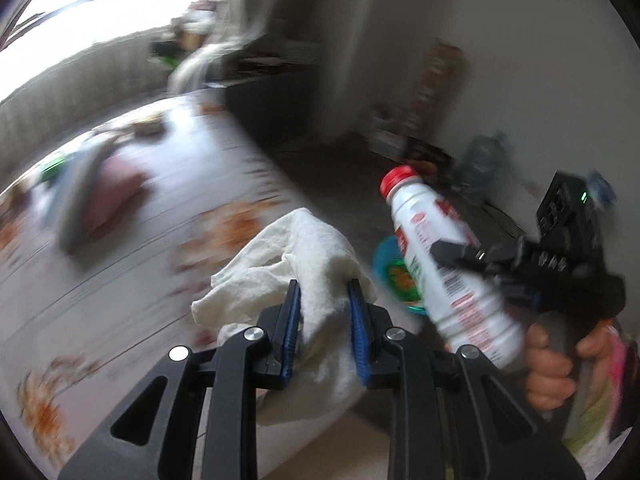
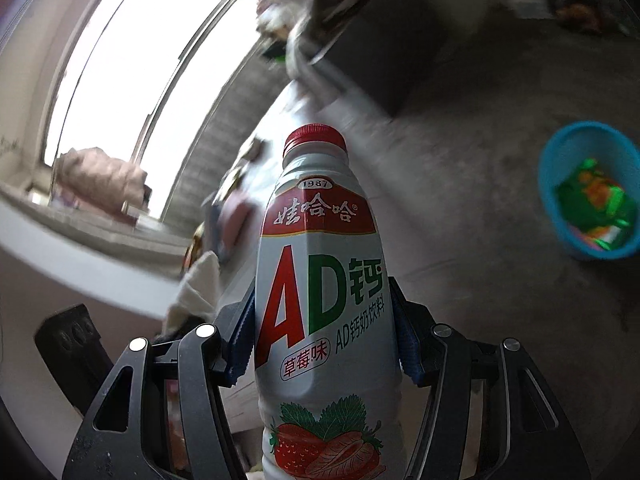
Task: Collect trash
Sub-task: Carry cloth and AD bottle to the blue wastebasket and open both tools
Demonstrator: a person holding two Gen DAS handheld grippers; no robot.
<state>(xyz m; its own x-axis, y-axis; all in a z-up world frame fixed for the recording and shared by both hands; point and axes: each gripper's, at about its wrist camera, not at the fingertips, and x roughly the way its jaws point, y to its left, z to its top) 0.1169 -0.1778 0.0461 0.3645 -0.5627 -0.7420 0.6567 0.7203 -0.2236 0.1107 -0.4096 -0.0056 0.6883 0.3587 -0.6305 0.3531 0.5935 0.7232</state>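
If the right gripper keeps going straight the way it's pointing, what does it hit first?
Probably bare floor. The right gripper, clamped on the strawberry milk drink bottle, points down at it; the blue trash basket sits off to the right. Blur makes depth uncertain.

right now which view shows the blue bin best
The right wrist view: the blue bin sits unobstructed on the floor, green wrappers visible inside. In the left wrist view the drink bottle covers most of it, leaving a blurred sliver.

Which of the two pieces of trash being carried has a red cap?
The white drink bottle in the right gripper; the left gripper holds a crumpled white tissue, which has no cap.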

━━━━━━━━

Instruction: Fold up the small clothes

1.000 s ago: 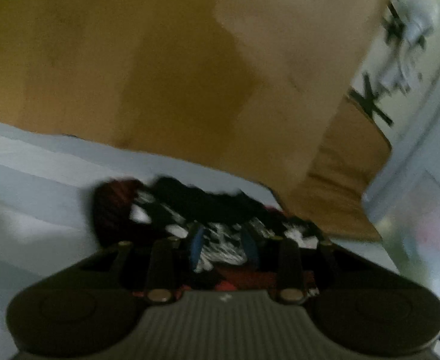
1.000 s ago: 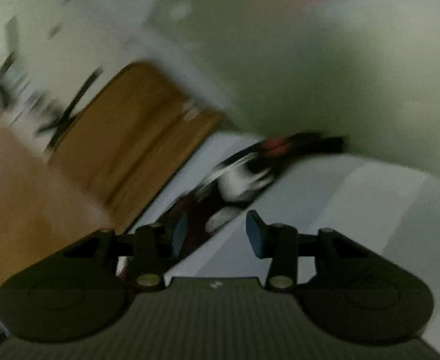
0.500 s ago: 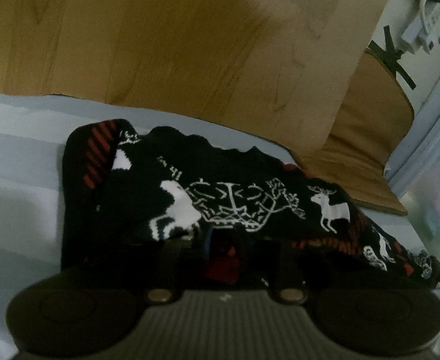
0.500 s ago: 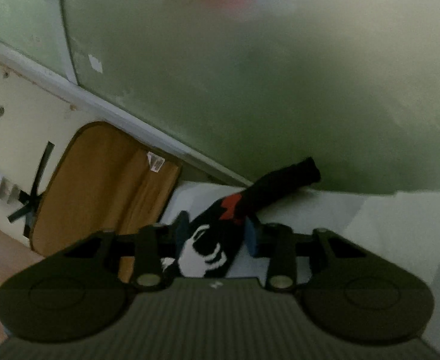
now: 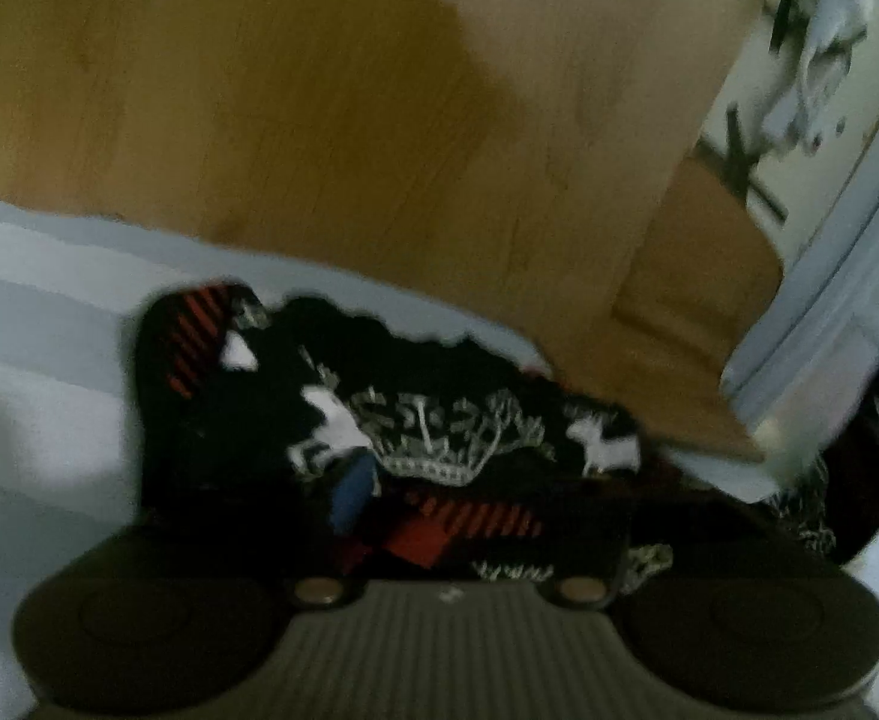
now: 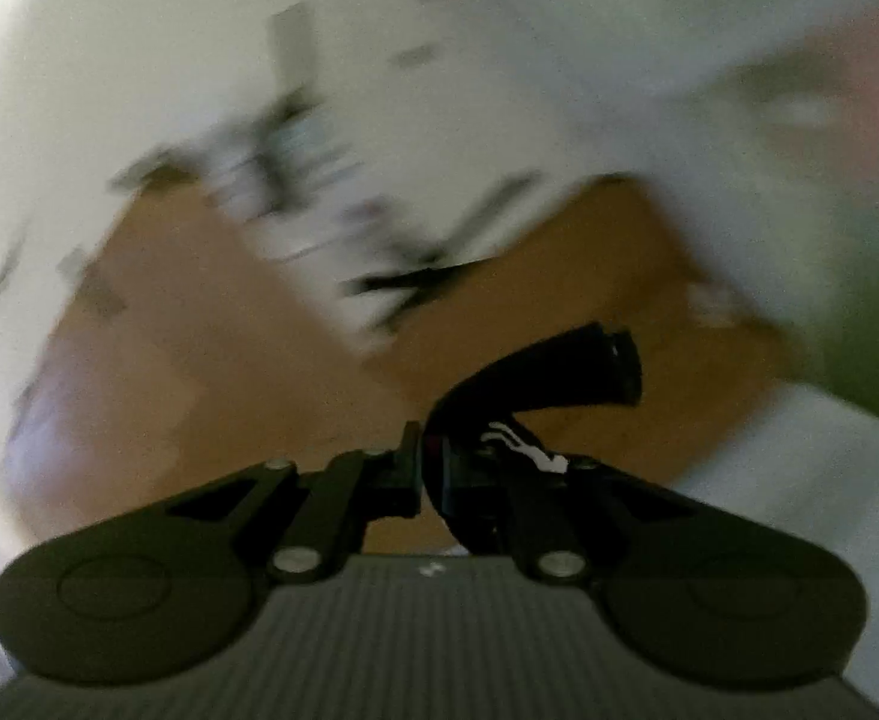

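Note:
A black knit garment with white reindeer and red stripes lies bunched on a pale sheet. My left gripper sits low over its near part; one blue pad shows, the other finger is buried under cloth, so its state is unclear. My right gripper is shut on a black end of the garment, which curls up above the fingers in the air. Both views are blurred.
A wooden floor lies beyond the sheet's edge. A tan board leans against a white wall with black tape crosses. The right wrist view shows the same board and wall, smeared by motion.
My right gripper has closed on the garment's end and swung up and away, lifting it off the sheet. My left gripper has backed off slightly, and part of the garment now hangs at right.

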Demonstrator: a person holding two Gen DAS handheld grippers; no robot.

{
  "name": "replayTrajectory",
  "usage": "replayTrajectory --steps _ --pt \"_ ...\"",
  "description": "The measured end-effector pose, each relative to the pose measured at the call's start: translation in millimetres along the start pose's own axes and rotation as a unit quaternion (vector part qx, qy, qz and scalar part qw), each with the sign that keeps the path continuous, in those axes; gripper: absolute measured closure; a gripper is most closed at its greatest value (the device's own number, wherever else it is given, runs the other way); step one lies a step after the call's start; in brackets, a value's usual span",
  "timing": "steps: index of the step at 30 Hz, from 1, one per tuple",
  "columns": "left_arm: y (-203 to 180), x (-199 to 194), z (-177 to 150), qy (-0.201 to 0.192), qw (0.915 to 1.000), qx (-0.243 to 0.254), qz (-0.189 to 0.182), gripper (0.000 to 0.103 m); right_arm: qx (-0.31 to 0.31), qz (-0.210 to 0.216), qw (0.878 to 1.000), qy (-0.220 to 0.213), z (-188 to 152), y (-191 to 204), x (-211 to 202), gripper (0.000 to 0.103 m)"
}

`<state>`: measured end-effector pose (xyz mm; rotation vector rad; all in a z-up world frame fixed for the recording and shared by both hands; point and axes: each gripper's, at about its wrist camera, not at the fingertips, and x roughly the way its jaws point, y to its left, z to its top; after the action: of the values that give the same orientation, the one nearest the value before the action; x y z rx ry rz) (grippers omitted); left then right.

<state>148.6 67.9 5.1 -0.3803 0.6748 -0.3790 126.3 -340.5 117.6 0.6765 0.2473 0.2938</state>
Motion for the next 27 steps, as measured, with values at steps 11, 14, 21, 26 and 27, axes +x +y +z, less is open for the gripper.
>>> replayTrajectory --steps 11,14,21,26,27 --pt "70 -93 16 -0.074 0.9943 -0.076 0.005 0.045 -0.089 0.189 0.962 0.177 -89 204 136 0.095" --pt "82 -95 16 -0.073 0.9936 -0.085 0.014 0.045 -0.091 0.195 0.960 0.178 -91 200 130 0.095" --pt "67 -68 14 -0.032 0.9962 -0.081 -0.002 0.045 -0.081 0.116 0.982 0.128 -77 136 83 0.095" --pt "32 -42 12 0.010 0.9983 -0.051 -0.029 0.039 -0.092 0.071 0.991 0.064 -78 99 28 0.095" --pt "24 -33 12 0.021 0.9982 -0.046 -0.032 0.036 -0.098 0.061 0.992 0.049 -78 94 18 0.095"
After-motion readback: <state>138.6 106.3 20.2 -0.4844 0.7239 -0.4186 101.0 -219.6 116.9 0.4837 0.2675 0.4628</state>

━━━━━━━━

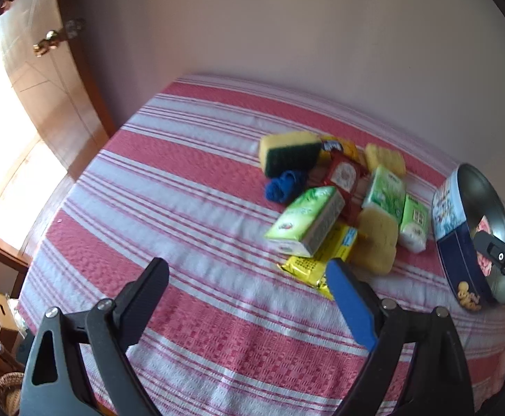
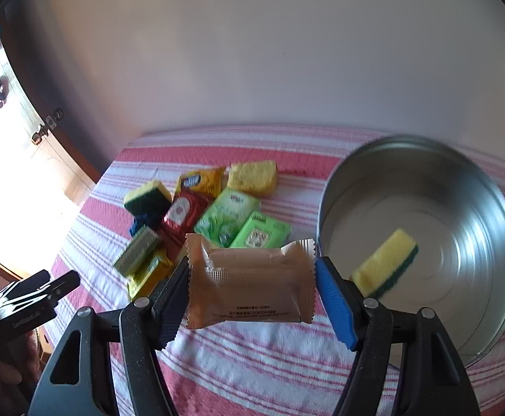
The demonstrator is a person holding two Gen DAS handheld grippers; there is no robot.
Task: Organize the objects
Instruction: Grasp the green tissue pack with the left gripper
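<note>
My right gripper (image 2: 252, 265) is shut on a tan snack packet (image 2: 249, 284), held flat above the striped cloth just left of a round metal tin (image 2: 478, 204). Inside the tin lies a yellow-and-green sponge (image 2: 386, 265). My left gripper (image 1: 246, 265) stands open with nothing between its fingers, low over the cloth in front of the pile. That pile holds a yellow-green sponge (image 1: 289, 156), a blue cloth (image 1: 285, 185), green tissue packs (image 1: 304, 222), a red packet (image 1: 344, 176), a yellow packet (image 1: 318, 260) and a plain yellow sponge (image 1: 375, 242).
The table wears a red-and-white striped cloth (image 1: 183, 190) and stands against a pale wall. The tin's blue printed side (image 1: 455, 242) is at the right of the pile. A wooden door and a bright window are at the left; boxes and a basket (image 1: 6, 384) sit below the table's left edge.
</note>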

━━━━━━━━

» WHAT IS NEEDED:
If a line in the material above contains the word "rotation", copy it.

» PROBLEM SOLUTION:
  "description": "The measured end-effector pose, each relative to the pose measured at the call's start: translation in millimetres along the start pose's own axes and rotation as a unit quaternion (vector part qx, qy, qz and scalar part qw), each with the sign that keeps the path continuous, in those axes; gripper: absolute measured closure; a gripper is most closed at its greatest value (the device's own number, wherever else it is given, runs the other way); step one lies a step after the call's start; in brackets, a value's usual span",
`<state>`: measured end-effector pose (xyz mm; rotation vector rad; all in a z-up world frame fixed for the recording and shared by both hands; point and axes: each gripper's, at about its wrist camera, not at the fingertips, and x roughly the way its jaws point, y to its left, z to its top; after the action: of the values that give the same orientation, the one nearest the value before the action; x y z rx ry rz) (grippers omitted); left then right.

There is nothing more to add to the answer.